Главным для Булгакова в Б. о. было обличение советской цензуры, демонстрация трагической зависимости драматурга Василия Артуровича Дымогацкого от зловещего цензора Саввы Лукича. Таиров в своей постановке пытался несколько приглушить этот конфликт, однако бдительная критика сразу почувствовала, что именно в первую очередь хотел сказать Булгаков. Так, И. И. Бачелис в статье "О белых арапах и красных туземцах", опубликованной в №1 журнала "Молодая гвардия" за 1929 г., заметил: "В одном только месте Таиров сделал неожиданное и странное ударение. Разворачивая весь спектакль как пародию, он в последнем акте внезапно акцентирует "трагедию автора" запрещенной пьесы. Линия спектакля ломается и с места в карьер скачет вверх, к страстным трагическим тонам. Из груди репортера Жюля Верна рвется вопль бурного протеста против ограничения... "свободы творчества"... Злые языки утверждают, что автора-репортера Булгаков наделил некоторыми автобиографическими чертами... что ж, тогда нам остается принять к сведению эти движущие причины его творчества. Но как бы ни звучал авторский вопль на сцене, характерно уж то, что Камерный театр выпятил именно этот момент (в действительности Таиров стремился всячески завуалировать данный мотив. Б.С.). Это был пробный выпад театра - выпад осторожный, с оглядкой, - но выпад. Театр солидаризовался с автором. Таиров солидаризовался с Булгаковым в требовании "свободы творчества".
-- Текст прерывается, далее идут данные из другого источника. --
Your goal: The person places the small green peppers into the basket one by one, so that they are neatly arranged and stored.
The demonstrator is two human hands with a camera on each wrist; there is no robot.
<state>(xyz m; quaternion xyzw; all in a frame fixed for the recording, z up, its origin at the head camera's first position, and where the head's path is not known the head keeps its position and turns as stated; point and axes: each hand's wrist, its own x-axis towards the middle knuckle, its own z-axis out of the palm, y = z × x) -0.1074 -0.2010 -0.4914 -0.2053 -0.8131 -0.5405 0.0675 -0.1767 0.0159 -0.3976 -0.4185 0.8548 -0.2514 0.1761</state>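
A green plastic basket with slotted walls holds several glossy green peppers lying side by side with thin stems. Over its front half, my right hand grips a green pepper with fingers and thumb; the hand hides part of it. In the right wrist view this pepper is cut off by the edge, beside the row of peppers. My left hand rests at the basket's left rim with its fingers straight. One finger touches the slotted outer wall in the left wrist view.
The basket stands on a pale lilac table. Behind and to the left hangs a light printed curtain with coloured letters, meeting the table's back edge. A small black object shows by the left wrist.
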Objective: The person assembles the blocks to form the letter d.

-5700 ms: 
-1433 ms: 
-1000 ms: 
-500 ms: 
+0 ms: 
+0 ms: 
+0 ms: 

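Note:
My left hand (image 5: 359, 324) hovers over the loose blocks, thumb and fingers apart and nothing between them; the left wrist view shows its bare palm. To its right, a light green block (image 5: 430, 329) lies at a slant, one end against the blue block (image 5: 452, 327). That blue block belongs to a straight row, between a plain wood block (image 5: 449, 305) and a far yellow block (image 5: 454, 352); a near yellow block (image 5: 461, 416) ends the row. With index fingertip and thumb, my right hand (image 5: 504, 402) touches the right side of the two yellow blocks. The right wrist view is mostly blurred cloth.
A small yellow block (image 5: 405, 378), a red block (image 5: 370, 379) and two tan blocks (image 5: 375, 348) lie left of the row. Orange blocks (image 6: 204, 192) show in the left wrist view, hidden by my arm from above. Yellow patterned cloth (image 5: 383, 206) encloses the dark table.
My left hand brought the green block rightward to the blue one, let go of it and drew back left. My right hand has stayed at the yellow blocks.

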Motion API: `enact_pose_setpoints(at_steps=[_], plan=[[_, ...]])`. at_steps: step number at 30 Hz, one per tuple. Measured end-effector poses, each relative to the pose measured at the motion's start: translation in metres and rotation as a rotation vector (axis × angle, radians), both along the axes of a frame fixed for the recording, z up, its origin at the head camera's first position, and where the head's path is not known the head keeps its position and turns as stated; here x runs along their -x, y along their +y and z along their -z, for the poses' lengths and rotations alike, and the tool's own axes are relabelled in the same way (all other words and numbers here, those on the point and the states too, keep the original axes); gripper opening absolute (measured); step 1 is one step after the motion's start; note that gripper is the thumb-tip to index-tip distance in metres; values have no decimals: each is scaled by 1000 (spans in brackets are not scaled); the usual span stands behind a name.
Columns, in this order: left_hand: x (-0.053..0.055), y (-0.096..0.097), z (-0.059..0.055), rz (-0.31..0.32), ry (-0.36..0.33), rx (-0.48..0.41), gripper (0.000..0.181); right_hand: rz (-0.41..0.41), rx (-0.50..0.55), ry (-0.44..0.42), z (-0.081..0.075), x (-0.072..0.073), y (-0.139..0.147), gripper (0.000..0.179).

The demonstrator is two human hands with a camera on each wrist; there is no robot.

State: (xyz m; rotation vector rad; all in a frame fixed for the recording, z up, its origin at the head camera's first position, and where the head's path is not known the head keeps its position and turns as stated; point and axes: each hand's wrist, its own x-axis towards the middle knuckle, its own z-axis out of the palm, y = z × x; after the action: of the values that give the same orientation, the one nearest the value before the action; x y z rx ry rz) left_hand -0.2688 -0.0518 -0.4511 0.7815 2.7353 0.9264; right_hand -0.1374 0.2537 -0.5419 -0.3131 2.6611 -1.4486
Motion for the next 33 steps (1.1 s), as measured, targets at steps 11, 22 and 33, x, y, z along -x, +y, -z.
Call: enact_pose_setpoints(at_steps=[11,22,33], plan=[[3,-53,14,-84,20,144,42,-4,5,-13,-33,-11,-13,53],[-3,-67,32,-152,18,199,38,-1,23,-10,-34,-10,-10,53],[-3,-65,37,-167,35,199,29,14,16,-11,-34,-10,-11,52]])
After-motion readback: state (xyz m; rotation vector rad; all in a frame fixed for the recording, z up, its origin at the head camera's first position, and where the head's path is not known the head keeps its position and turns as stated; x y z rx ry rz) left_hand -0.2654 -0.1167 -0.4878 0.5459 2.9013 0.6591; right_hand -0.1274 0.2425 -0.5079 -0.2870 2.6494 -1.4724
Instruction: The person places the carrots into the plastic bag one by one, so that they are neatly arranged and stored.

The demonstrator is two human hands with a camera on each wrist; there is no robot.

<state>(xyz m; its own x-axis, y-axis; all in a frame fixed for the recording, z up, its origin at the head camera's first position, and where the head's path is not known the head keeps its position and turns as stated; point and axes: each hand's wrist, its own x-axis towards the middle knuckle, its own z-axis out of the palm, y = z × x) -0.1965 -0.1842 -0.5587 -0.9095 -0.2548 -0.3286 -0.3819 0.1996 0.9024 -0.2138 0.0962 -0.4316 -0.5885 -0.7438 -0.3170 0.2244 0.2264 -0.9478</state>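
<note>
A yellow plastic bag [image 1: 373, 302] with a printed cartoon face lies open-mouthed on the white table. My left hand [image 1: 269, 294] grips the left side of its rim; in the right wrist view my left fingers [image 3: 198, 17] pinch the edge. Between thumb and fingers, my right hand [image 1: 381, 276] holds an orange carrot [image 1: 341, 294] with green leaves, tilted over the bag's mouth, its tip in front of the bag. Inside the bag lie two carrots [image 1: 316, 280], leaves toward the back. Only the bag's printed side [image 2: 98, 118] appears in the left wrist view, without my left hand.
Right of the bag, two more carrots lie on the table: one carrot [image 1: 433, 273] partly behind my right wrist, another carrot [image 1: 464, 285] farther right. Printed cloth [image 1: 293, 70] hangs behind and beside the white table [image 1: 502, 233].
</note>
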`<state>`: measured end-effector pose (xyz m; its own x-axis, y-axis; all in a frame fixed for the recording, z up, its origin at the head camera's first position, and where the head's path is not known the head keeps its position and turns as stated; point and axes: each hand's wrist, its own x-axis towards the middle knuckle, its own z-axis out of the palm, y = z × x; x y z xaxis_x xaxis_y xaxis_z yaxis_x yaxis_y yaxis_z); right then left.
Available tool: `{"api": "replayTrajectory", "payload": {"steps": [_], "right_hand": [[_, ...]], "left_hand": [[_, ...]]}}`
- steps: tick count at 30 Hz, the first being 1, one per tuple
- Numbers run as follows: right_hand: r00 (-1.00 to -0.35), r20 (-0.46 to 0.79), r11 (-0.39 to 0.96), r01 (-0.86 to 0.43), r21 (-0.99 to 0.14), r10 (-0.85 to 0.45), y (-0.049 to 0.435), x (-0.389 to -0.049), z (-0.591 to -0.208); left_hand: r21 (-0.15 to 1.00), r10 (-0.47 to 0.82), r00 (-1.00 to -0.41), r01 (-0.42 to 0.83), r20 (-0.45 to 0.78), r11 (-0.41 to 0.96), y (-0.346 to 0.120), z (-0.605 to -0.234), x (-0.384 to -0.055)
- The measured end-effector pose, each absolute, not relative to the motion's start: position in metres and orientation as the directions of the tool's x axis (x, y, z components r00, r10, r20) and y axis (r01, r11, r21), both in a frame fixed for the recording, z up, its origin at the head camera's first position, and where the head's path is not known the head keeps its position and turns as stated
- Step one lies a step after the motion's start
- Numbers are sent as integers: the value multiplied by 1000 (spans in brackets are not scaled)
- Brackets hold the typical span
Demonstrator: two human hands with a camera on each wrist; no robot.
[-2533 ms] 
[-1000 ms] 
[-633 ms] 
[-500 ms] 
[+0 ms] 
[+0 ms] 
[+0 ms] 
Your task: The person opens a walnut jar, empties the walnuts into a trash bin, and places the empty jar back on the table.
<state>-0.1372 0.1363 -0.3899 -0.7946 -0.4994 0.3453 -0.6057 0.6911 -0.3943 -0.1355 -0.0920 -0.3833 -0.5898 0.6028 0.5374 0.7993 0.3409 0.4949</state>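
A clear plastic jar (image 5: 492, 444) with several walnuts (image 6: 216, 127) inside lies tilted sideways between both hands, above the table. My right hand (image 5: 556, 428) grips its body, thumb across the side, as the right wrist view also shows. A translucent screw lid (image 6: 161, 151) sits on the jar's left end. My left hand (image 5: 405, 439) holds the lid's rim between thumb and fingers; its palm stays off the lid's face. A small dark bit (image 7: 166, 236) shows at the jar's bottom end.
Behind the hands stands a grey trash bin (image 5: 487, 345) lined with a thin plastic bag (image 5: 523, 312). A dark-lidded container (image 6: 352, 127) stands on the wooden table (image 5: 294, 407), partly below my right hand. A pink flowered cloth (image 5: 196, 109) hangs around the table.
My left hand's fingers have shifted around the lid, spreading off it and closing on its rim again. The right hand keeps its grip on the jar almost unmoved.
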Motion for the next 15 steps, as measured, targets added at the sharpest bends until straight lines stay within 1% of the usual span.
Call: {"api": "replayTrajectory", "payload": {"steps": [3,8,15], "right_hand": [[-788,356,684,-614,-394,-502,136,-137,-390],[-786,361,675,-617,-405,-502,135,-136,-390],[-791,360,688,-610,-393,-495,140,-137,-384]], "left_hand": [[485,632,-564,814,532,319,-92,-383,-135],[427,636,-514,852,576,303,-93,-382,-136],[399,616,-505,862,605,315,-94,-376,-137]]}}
Со ссылкой на мнение германской печати И. И. Бачелис предъявил Булгакову страшное обвинение, охарактеризовав Б. о. как "первый в СССР призыв к свободе печати". Здесь имелась в виду статья о Б. о., опубликованная 5 января 1929 г. в берлинской газете "Дойче Альгемайне Цайтунг". Ее перевод сохранился в булгаковском архиве: "Новая вещь Булгакова, конечно, не драматическое произведение крупного масштаба, как "Дни Турбиных"; это лишь гениальная драматическая шутка с несколько едкой современной сатирой и с большой внутренней иронией. Внутренние волнения зрителя и злободневность, которую эта вещь приобрела у московской интеллигенции, показались бы нам такими же странными в другой среде, как нам странным кажется волнение, вызванное постановкой "Свадьбы Фигаро" Бомарше у парижской публики старого режима... Русская публика, которая обычно при театральных постановках так много говорит об игре и режиссере, на этот раз захвачена только содержанием. На багровом острове Советского Союза среди моря "капиталистических стран" самый одаренный писатель современной России в этой вещи боязливо и придушено посредством самовысмеивания поднял голос за духовную свободу!" В письме правительству 28 марта 1930 г. Булгаков полностью солидаризовался с этой оценкой Б. о.: "...Когда германская печать пишет, что "Багровый остров" это "первый в СССР призыв к свободе печати" ... - она пишет правду. Я в этом сознаюсь. Борьба с цензурой, какая бы она ни была и при какой бы власти она ни существовала, - мой писательский долг, так же как и призывы к свободе печати. Я горячий поклонник этой свободы и полагаю, что, если кто-нибудь из писателей задумал бы доказывать, что она ему не нужна, он уподобился бы рыбе, публично уверяющей, что ей не нужна вода". При этом драматург признавал, что в Б. о. "действительно встает зловещая тень, и это тень Главного Репертуарного Комитета. Это он воспитывает илотов, панегиристов и запуганных "услужающих". Это он убивает творческую мысль". Жанр пьесы Булгаков здесь определил как "драматургический памфлет", отрицая, что Б. о. - это пасквиль на революцию, как утверждала критика: "пасквиль на революцию, вследствие чрезвычайной грандиозности ее, написать НЕВОЗМОЖНО. Памфлет не есть пасквиль, а Главрепертком - не революция". Естественно, что в письме, адресованном правительству,, драматург не мог указать, что Главрепертком был плотью от плоти революционной власти.
По воспоминаниям соседа Булгакова по Нехорошей квартире математика и детского писателя Владимира Артуровича Лёвшина (Манасевича) (1904-1984), прототипом драматурга Василия Артурыча Дымогацкого в Б. о., пишущего под псевдонимом Жюль Верн, послужил он сам. Дело здесь не только в совпадении отчества, но и в фамилии Дымогацкий (В.А.Лёвшин был завзятым курильщиком), и в том обстоятельстве, что прототип в 1920-1922 гг. был студийцем Камерного театра, очень увлекался Жюлем Верном (1828-1905) и часто говорил о нем с Булгаковым.